Section 267 of the Act governs the obligation of a legal practice to update their client on any substantial changes to the disclosure. On a plain reading of the text of this section, it does not apply to a retainer between a barrister and their instructing solicitors. This construction is supported by the language in pt 10, div 3 which clearly distinguishes between law practice, a law practice retained by another law practice, and client.
This construction is consistent with the construction of identical statutory provisions in Queensland.[34]
[34] Farrar (formerly Sweeney) v Julia Armitage [2015] QCA 289 [53] – [55]; Gregg Lawyers Pty Ltd v Viki Maree Farrar (formerly Sweeney) [2014] QDC 194.
In this case, the parties and the taxing officer proceeded on the basis that s 267 of the Act applied to the retainer between the applicant and respondent. While the respondent's submissions stated that they were filed 'assuming the section applied to the respondent',[35] it does not appear that the question as to whether this section applied to the retainer was the subject of any argument or submission before the taxing officer.
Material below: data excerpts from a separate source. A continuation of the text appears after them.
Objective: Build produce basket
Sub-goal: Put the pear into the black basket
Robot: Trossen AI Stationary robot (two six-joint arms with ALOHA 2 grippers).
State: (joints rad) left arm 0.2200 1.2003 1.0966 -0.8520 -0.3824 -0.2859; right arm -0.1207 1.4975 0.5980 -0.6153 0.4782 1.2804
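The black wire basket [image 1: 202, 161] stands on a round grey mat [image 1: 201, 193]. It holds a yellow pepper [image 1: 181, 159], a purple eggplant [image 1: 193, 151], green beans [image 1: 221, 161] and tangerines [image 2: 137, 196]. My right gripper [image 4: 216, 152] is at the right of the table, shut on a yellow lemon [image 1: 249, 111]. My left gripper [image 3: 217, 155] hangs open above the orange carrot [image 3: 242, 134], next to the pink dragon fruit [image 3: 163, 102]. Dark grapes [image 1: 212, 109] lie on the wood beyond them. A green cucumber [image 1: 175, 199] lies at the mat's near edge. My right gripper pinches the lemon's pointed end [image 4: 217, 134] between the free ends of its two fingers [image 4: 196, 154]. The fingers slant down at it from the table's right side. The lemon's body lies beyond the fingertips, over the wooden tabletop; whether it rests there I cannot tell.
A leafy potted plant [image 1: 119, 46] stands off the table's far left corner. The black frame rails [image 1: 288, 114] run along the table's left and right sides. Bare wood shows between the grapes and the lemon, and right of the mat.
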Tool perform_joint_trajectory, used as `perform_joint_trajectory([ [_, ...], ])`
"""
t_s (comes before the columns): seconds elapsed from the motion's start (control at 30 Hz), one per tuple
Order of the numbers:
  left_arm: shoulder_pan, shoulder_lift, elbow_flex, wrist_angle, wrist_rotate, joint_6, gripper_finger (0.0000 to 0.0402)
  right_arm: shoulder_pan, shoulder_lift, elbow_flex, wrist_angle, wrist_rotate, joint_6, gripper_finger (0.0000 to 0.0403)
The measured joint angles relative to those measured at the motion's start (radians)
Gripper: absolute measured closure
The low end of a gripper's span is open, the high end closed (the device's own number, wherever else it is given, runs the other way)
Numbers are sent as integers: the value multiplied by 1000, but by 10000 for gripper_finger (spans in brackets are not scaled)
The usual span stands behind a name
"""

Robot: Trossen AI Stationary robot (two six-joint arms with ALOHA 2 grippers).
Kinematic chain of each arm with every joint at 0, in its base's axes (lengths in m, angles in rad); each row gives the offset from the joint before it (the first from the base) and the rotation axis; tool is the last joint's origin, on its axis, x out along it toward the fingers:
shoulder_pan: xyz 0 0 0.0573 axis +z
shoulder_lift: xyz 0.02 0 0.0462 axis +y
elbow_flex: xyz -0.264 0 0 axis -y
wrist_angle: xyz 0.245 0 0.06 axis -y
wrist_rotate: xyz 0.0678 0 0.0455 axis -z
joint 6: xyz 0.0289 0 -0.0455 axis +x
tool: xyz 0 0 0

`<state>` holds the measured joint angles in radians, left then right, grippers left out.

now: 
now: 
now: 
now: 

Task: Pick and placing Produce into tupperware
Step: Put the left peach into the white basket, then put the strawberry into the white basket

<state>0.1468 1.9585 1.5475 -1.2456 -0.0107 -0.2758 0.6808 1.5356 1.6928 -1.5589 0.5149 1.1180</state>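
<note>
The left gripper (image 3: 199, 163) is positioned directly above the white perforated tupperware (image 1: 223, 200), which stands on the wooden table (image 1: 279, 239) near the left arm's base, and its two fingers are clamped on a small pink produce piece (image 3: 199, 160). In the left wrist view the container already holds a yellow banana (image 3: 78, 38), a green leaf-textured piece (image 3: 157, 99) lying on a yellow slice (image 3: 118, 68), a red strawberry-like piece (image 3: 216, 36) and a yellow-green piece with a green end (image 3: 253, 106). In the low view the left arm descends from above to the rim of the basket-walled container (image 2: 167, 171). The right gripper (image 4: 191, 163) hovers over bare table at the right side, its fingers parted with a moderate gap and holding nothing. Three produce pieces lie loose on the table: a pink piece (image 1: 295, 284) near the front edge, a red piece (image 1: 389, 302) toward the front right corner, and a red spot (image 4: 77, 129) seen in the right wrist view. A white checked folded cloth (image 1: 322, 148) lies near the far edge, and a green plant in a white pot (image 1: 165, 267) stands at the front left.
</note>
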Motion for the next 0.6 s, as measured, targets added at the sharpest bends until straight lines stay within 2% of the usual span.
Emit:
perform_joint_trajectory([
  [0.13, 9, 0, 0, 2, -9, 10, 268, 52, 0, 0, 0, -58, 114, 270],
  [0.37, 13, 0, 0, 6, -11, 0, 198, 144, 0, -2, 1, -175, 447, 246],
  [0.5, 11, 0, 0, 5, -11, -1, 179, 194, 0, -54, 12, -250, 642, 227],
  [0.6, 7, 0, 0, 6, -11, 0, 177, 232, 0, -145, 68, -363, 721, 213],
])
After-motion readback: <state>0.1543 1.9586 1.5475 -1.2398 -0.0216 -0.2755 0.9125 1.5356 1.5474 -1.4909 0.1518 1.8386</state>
[35] Respondent's amended submissions in reply filed 8 July 2019 [13(i)]; Respondent's submissions in reply to applicant's objection to assessment filed 20 August 2019 [43].
For the reasons set out above, s 267 of the Act does not apply to the costs agreement between the applicant and the respondent. The consideration of the section by the taxing officer was, in my view, an error in principle.
Having found an error in principle, it is necessary for me to consider what order, if any, should be made to rectify the error that has been identified.[36] In this case, I do not consider that any order should be made to rectify the error. This is because the taxing officer found that s 267 of the Act was not breached and, as a consequence, the taxing officer's consideration of this section had no impact on her ultimate decision.
[36] Rules of the Supreme Court 1971 (WA) O 66 r 55.
In their submissions filed 25 August 2020, the applicant sought to rely on cl 8 of the retainer agreement. This was not a matter that was raised before the taxing officer on the objection nor raised in the review. As was noted by Vaughan J, the making of an objection under O 66 r 53 is the foundation for the existence of the review under O 66 r 55.[37] There is no foundation for a review of the taxation on the terms of cl 8 of the retainer.
Specific items
[37] City of Belmont v Saldanha [No 2] [35], [106].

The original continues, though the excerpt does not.